Botev Vratsa arrive with a slightly more stable recent run, though they’re still far from convincing. Their last six have included a 2-1 home win over FK Spartak Varna on 2 May, a 1-1 draw away to Slavia Sofia on 26 April, and that earlier 3-2 win over Lokomotiv Sofia on 14 April. But the same sequence also contains a 1-0 defeat at FC CSKA 1948 Sofia, a goalless draw at FK Septemvri Sofia and a 2-1 home loss to Lokomotiv Plovdiv. That’s a side that can compete, can score, but can’t quite trust itself for 90 minutes. Three of those six matches ended level or within a single goal. They’re usually in the game. They’re not always on the right side of it.
The away form is the concern. Botev Vratsa have been resilient on the road in patches, and the draw at Slavia was a decent result, but they’ve still struggled to put together convincing away performances. Their level drops when they’re forced to defend long spells without the ball.

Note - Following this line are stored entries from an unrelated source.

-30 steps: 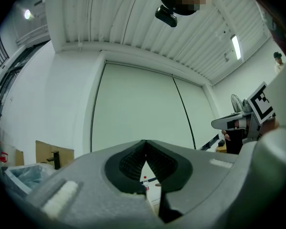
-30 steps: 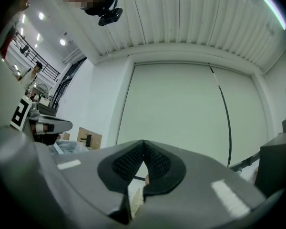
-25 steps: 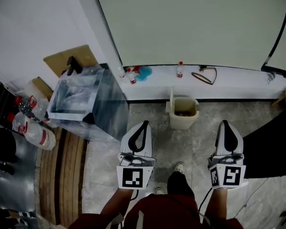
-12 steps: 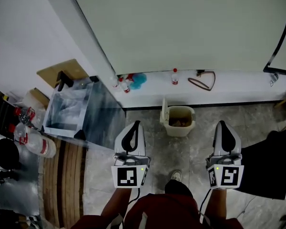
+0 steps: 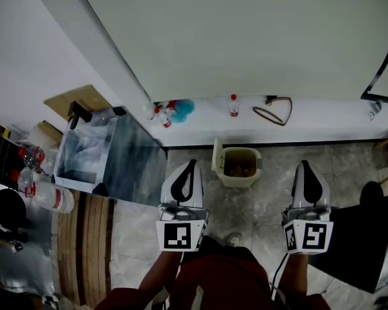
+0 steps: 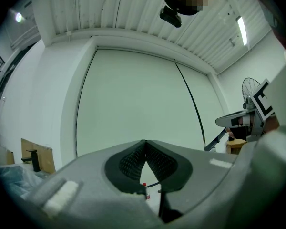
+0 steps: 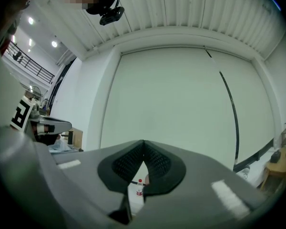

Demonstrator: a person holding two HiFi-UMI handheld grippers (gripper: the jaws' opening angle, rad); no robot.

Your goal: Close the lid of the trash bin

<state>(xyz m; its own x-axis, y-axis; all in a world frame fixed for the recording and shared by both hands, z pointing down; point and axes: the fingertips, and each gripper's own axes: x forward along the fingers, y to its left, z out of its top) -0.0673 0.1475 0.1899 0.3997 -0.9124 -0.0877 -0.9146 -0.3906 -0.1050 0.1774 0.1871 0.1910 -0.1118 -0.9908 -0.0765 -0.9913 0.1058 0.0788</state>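
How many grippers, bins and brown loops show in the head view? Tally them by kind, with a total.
Grippers: 2, left gripper, right gripper
Bins: 2, trash bin, large lined bin
Brown loop: 1
Total: 5

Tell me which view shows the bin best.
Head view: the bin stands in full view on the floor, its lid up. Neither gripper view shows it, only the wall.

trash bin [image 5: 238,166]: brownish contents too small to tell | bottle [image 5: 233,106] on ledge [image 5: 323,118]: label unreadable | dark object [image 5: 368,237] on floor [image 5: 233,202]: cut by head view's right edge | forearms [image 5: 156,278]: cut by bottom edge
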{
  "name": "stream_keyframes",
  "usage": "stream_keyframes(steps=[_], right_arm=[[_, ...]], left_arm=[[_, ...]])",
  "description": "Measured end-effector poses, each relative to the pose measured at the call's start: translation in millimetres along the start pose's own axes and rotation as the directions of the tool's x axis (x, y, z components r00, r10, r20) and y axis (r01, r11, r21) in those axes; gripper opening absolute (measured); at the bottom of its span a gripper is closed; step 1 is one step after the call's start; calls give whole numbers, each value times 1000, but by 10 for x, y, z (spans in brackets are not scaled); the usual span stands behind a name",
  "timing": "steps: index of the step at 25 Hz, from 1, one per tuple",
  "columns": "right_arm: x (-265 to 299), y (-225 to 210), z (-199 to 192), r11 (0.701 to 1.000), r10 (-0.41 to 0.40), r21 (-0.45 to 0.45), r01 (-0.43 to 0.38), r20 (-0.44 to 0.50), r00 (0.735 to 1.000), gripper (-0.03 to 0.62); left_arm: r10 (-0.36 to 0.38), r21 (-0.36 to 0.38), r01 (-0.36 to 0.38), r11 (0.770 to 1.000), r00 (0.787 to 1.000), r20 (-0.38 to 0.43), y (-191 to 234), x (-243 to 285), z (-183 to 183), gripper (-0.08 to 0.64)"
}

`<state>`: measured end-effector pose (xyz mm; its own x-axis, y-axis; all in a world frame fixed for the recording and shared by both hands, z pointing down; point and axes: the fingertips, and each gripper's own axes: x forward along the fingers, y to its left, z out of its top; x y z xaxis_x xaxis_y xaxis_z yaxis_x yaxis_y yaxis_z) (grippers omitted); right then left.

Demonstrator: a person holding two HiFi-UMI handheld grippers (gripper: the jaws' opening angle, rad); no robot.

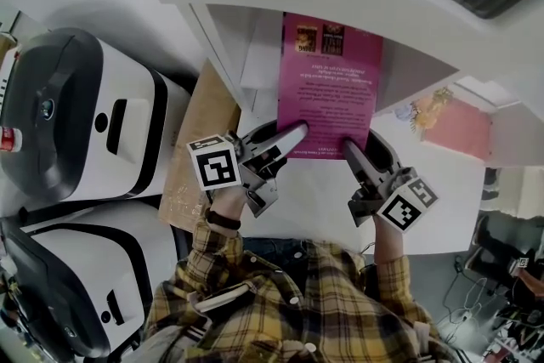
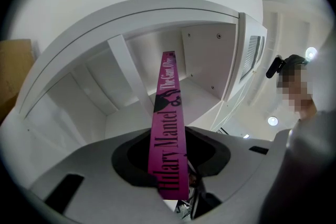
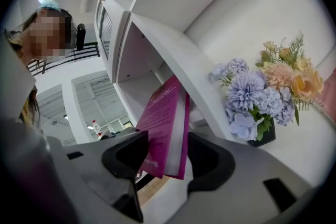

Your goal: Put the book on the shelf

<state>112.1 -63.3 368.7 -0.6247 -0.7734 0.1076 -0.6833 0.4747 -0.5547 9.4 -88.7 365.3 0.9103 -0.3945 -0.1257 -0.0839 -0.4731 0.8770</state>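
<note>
Pinching the pink book (image 1: 327, 89) from both sides: left gripper (image 1: 285, 136) clamped across the spine edge, right gripper (image 1: 357, 153) clamped across the page edge. Far end of it inside an open compartment of the white shelf (image 1: 246, 47), near end sticking out. Flowers (image 1: 429, 108) just right of that shelf compartment.

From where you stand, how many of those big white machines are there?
2, both at the left: the upper machine beside the brown cardboard, the lower machine nearer the person. More may lie out of view.
</note>
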Motion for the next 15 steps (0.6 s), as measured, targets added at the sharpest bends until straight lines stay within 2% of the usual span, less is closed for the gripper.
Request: stream_keyframes(steps=[5, 10, 15], right_arm=[[46, -40, 40, 1000, -3, -18, 3, 6, 1000, 230], [137, -204, -18, 998, 3, -55, -5, -41, 999, 241], [93, -125, -22, 990, -7, -141, 1, -38, 999, 297]], left_arm=[[0, -23, 0, 1000, 1000, 7, 51, 38, 51, 153], [11, -57, -10, 998, 1000, 15, 254, 116, 102, 153], [9, -80, -6, 997, 999, 35, 262, 95, 167, 153]])
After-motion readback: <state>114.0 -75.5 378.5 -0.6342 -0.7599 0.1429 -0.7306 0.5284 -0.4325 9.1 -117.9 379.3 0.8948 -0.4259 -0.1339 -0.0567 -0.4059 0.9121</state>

They don’t shut games down cleanly, and that leaves them exposed when teams start moving the ball quickly in and around the box. Still, they’ve shown enough threat to trouble Lokomotiv again. Mitchy Ntelo and Tamimou Ouorou both scored early against Spartak Varna, while Tsvetelin Chunchukov added a penalty later on. They’re not short of a goal threat when the service arrives.
Todor Simov’s side have also developed a habit of finding one side of the pitch easier than the other: they can be sharp in moments, but they don’t consistently control space. That’s why they’ve had to live on fine margins. They’ve gone four matches without a clean sheet, and that keeps BTTS in the conversation every time they step up. If they score first, they become awkward opponents. If they fall behind, the game tends to open up. Either way, it rarely stays tidy for long.

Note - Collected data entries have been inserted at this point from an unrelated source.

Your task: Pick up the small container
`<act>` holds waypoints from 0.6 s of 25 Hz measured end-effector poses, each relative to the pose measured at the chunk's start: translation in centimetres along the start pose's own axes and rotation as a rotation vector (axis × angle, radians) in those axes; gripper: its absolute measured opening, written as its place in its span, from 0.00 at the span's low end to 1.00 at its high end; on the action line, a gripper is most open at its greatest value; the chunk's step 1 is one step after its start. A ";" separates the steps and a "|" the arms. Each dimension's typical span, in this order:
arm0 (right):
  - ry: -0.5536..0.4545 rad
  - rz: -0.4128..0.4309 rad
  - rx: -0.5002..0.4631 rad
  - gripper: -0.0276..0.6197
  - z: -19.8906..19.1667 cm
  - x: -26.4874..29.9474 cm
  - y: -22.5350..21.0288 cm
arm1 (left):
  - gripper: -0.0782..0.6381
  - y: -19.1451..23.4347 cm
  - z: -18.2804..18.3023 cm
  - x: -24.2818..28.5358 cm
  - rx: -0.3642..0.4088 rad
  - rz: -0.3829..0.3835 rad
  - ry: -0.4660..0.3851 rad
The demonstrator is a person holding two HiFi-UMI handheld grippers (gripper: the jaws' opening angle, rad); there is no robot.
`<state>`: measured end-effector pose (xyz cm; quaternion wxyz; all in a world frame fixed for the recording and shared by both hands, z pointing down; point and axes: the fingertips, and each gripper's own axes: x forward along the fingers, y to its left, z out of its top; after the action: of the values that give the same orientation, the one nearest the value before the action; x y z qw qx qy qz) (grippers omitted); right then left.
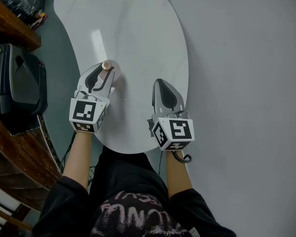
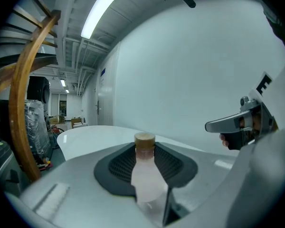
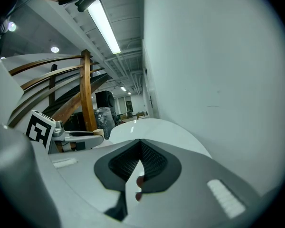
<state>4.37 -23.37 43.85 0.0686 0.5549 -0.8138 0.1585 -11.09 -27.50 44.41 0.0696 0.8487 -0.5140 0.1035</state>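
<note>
1. Pinching the small container right now is the left gripper, at the left side of the white table. Its two dark pads are closed against the pale, cloudy body, and the brown cap stands up clear above them.
2. The container is upright, a little bottle with a narrow neck, caught low between the pad tips. From overhead its round cap shows just at the far end of that gripper.
3. I can't tell from where I stand whether the base has left the tabletop or rests on it; the gripper's own bulk hides the bottom.
4. The right gripper hangs over the near right part of the table, well apart from the bottle. Its fingers are pressed together with nothing between them, so it looks like a bystander here.
5. My read: the grasp is made, and the lift is the step in hand.
6. The next move, I'd say, calls for a straight rise with the pinch held firm. The bottle looks smooth and it's gripped low, so a tilt or a slack squeeze could let it slip or swing top-heavy.
7. The table around it is bare, so nothing stands in the way of going up.
</note>
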 end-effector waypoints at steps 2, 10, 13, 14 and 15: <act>-0.001 0.002 -0.002 0.08 0.3 -0.1 0.0 | 0.28 0.0 0.2 -0.2 -0.006 0.007 0.000; -0.024 0.016 -0.019 0.08 1.7 -0.6 0.8 | 0.28 -0.3 1.2 -1.3 0.000 0.010 -0.011; -0.030 0.014 -0.023 0.08 2.1 -1.1 1.1 | 0.28 -0.6 1.6 -2.0 0.002 0.007 -0.015; -0.034 0.013 -0.024 0.08 2.4 -1.2 1.0 | 0.28 -0.7 1.8 -2.2 0.003 0.006 -0.018; -0.039 0.012 -0.025 0.08 2.6 -1.4 1.0 | 0.28 -0.9 2.1 -2.3 0.005 0.005 -0.021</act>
<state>4.11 -22.69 40.81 0.0586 0.5520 -0.8203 0.1381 -11.11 -25.62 41.78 0.0619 0.8486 -0.5165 0.0960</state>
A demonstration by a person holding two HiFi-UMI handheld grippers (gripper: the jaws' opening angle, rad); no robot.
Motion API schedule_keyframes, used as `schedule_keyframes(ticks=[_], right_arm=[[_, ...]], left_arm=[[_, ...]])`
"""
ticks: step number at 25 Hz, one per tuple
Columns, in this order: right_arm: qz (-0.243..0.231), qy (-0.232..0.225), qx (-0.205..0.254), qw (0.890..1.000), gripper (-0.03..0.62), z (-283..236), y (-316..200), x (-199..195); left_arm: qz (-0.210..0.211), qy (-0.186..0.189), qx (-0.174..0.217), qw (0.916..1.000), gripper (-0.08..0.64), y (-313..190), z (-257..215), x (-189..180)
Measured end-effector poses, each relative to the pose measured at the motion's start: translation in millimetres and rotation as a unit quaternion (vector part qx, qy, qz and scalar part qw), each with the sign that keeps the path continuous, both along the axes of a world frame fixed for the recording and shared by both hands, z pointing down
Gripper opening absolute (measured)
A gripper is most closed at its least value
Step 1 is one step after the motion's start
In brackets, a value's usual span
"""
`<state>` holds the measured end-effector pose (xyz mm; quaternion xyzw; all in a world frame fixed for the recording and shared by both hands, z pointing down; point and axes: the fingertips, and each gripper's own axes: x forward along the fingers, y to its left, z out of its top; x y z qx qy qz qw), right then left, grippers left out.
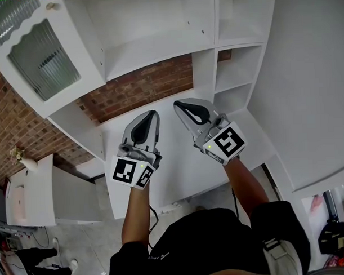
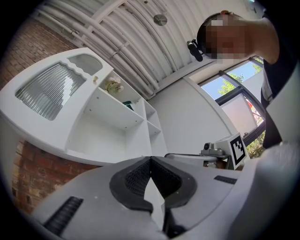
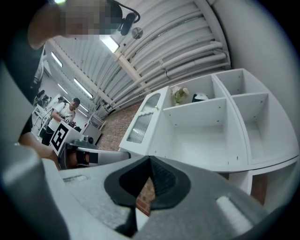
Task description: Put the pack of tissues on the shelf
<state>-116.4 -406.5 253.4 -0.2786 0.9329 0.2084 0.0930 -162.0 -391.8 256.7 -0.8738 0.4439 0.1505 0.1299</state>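
Both tongs are sitting clenched: the left gripper (image 2: 150, 160) is pressing its black ribbed pads tip to tip with nothing between them, and the right gripper (image 3: 150, 160) is doing the same, empty too. They are hovering side by side over the flat white counter top (image 1: 179, 173), noses pointing up at the white wooden shelf unit (image 3: 237, 131).

The pack of tissues is not showing plainly in any view. That is fitting two readings: it may be lying somewhere out of frame, or it may be the small dark-and-white item (image 3: 200, 97) on the top shelf, which is too small to tell. Either way, my judgement is that the handler is doing well by keeping both tools level, apart from each other and clear of the shelf's uprights and edges.

Moving outward through the compartments: the wide middle compartment (image 3: 201, 136) is showing only bare white board and peg holes, and the narrow right-hand compartments (image 3: 265, 122) are looking bare as well. Up top, a small pale leafy plant (image 3: 179, 95) is standing just beside that small item. At the side, the white cabinet door with ribbed glass (image 3: 140, 123) is hiding whatever is behind it, with the red brick wall (image 1: 142, 87) running beyond
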Motion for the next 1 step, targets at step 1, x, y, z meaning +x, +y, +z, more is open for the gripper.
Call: schedule_keyframes(ticks=[1], right_arm=[[0.0, 0.001, 0.001, 1.0, 0.0, -0.5, 0.3, 0.2]], left_arm=[[0.0, 0.0, 0.0, 1.0, -0.003, 0.2, -0.1, 0.3]])
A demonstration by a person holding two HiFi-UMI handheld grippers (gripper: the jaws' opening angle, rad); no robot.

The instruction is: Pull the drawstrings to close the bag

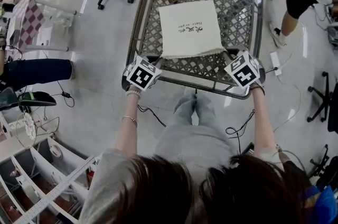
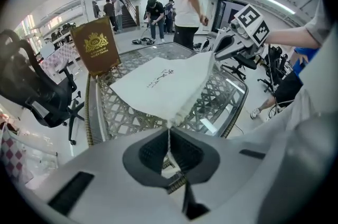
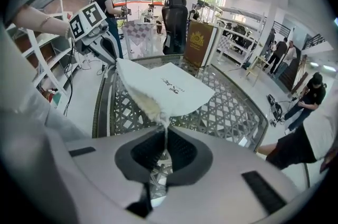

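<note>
Fingers [image 2: 150,153] clamp tight: left gripper [image 2: 169,131] on the left drawstring [image 2: 169,139], right gripper [image 3: 165,130] on the right drawstring [image 3: 166,138]. The white bag [image 1: 190,27] lies on the lattice table [image 1: 240,6], near corners lifted, its dark print too small to read.

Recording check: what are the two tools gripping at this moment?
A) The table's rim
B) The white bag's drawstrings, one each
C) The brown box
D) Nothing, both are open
B: a drawstring runs from the corner of the white bag into the shut left tool, and another runs into the shut right tool.
</note>
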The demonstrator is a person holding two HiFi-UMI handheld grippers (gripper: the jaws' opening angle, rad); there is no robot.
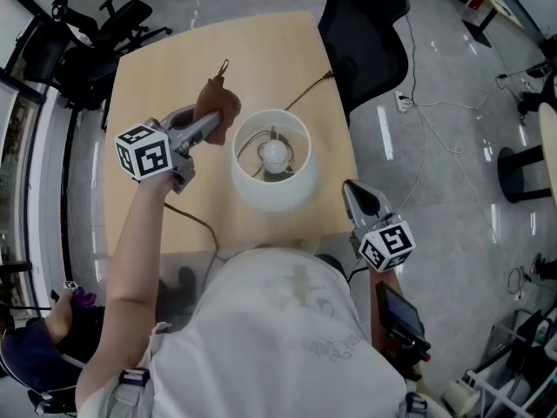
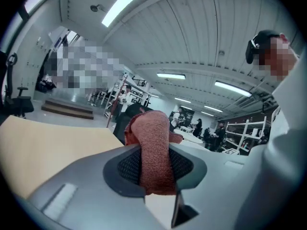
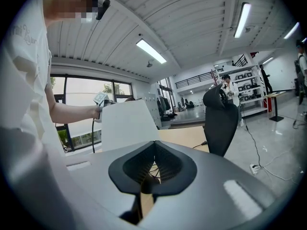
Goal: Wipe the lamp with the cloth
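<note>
The lamp's white round shade point(image 1: 271, 168) stands on the wooden table point(image 1: 165, 68), and its bulb point(image 1: 276, 153) shows from above. My left gripper point(image 1: 213, 122) is shut on a reddish-brown cloth point(image 1: 219, 107), held in the air just left of the shade's rim. In the left gripper view the cloth point(image 2: 153, 147) is bunched between the pads and sticks out past them. My right gripper point(image 1: 352, 190) hangs near the table's front right corner, shut and empty. In the right gripper view its jaws point(image 3: 153, 145) point towards the shade point(image 3: 127, 123).
The lamp's cord point(image 1: 309, 90) runs across the table to the far edge. A black office chair point(image 1: 365, 33) stands at the far right of the table, and more black chairs point(image 1: 96, 42) at the far left. Cables lie on the floor point(image 1: 435, 120) to the right.
</note>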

This fixture has leaned Lokomotiv’s way more often than not over the longer stretch, but the most recent meeting is the one that sticks in the mind. Botev Vratsa beat Lokomotiv Sofia 3-2 on 14 April 2026, a match that followed a familiar pattern for both teams: goals, momentum swings and a finish that stayed alive right to the end. That result matters because it confirmed Botev can hurt Lokomotiv when the game gets stretched.
The broader history between these two has been uneven, with Lokomotiv claiming a 3-0 home win in May 2025 and a 3-0 away win in February 2025, while Botev also nicked a 1-0 home victory in November 2025. That’s a useful reminder that neither side has a monopoly on this matchup. The one trend that does keep showing up is goals. Five of the last seven meetings have seen both teams score, and that fits the feel of this pairing rather neatly.

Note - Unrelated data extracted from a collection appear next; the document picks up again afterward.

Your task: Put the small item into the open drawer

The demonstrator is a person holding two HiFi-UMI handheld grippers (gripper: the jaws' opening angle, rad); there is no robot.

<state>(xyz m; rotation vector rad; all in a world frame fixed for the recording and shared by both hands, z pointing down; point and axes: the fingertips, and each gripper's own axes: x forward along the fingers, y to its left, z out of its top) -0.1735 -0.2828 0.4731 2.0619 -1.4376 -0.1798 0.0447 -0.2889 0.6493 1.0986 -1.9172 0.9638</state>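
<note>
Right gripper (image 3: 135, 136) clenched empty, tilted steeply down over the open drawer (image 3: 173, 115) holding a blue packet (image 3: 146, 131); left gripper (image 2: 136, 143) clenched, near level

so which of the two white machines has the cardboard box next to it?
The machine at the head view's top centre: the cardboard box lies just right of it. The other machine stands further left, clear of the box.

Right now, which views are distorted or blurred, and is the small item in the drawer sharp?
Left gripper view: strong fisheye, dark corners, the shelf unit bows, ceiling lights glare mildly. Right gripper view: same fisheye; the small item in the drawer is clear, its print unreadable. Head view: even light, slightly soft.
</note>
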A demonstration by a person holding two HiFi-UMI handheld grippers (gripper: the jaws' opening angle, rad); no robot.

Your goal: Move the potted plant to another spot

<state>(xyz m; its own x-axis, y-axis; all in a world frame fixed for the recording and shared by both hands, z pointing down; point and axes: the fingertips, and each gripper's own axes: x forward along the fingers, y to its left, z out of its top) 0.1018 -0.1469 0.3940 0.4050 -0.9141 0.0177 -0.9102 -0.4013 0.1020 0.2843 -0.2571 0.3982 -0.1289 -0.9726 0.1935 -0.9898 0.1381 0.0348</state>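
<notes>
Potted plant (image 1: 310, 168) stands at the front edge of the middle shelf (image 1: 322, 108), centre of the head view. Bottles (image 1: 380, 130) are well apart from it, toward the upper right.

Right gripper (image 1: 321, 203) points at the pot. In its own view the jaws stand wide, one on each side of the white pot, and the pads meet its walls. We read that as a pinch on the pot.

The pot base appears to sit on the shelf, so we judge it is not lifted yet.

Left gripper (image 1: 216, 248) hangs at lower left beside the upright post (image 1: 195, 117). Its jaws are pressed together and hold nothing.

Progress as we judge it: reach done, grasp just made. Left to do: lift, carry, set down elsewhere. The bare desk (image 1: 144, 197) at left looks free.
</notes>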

We’re backing Both Teams To Score at 4/5 for this one. Our accumulator betting guide is a useful companion here because it breaks down accumulator betting including how to build combos without padding the slip. It’s the cleaner angle, and it fits the shape of both teams right now. Lokomotiv have scored in bursts, Botev have scored in almost every recent match that’s been competitive, and neither defence has looked remotely bulletproof. That’s the core of it.
The 3-2 meeting on 14 April is the obvious pointer, but it’s not just about one game. Lokomotiv have been involved in a run of open fixtures, while Botev have gone four without a clean sheet. Add in the xG projection of 1.4 to 1.1 and a 1-1 correct-score call starts to look very live. That feels about right. If you want a slightly bolder angle, over 2.5 goals has some appeal too, but BTTS gives you the better blend of price and logic here.